ACTIVITY:
Please show each line of the listing where "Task" is present.
[RECORDS PROVIDED]
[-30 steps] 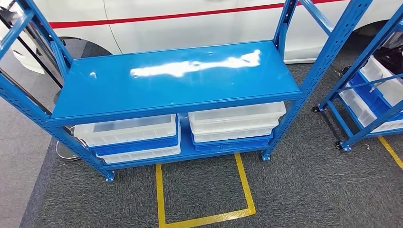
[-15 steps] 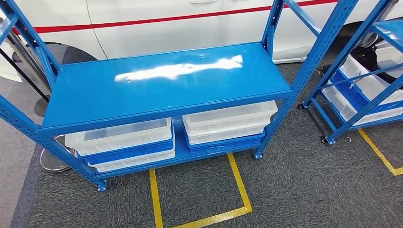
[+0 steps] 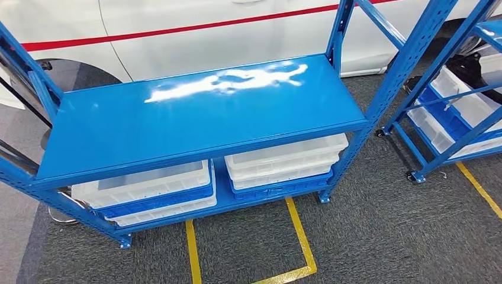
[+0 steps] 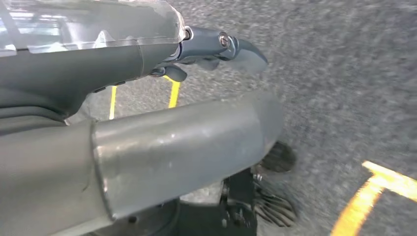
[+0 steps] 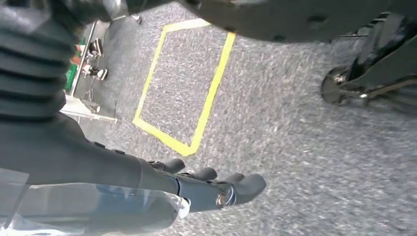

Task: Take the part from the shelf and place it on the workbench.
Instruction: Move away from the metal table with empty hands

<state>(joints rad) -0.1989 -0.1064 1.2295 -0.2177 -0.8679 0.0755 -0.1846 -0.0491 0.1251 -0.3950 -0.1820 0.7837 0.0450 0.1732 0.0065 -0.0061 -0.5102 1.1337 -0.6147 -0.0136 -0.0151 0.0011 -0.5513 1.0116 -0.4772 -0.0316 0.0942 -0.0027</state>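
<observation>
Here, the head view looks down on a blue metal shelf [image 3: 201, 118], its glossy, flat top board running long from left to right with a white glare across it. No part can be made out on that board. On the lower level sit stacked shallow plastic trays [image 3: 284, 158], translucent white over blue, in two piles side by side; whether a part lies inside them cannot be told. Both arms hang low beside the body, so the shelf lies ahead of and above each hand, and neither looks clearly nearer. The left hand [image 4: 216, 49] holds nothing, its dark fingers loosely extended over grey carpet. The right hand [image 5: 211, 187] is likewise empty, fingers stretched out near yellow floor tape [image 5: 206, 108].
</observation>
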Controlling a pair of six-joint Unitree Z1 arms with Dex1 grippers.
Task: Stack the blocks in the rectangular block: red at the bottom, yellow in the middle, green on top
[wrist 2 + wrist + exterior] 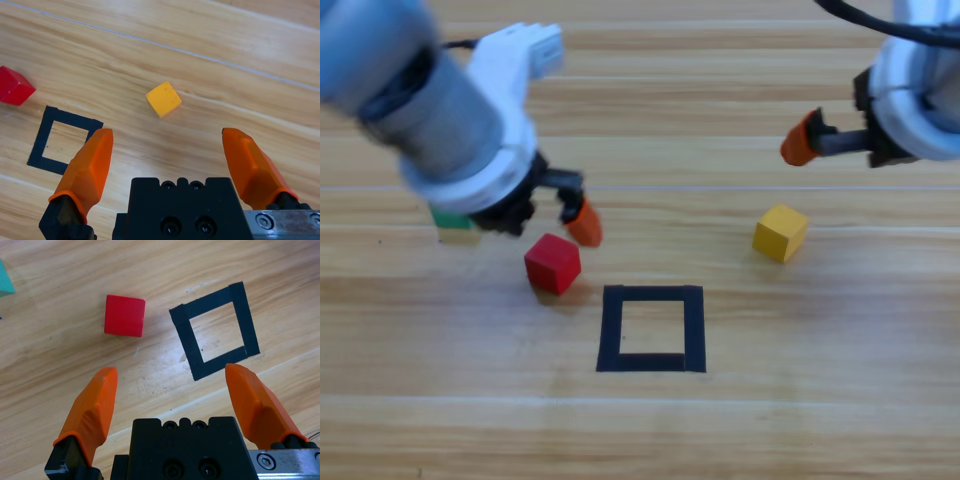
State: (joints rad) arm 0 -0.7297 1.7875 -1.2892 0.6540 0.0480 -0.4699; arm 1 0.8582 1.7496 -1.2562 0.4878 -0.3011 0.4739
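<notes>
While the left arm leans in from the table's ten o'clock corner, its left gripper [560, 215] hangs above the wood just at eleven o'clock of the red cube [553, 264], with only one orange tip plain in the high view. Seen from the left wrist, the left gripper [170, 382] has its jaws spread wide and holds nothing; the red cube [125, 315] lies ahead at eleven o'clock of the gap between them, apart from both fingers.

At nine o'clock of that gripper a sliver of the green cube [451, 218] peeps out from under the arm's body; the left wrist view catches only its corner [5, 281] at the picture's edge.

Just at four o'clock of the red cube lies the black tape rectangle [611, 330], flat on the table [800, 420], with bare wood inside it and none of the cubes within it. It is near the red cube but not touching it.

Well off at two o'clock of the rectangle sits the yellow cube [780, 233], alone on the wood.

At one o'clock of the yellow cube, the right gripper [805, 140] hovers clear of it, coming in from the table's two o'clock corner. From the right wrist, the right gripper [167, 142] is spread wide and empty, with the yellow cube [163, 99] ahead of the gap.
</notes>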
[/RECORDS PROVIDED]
WORKED SOLUTION:
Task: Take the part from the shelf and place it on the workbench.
Task: Stack the blocks in the rectangular block: red at the bottom, yellow in the middle, green on top

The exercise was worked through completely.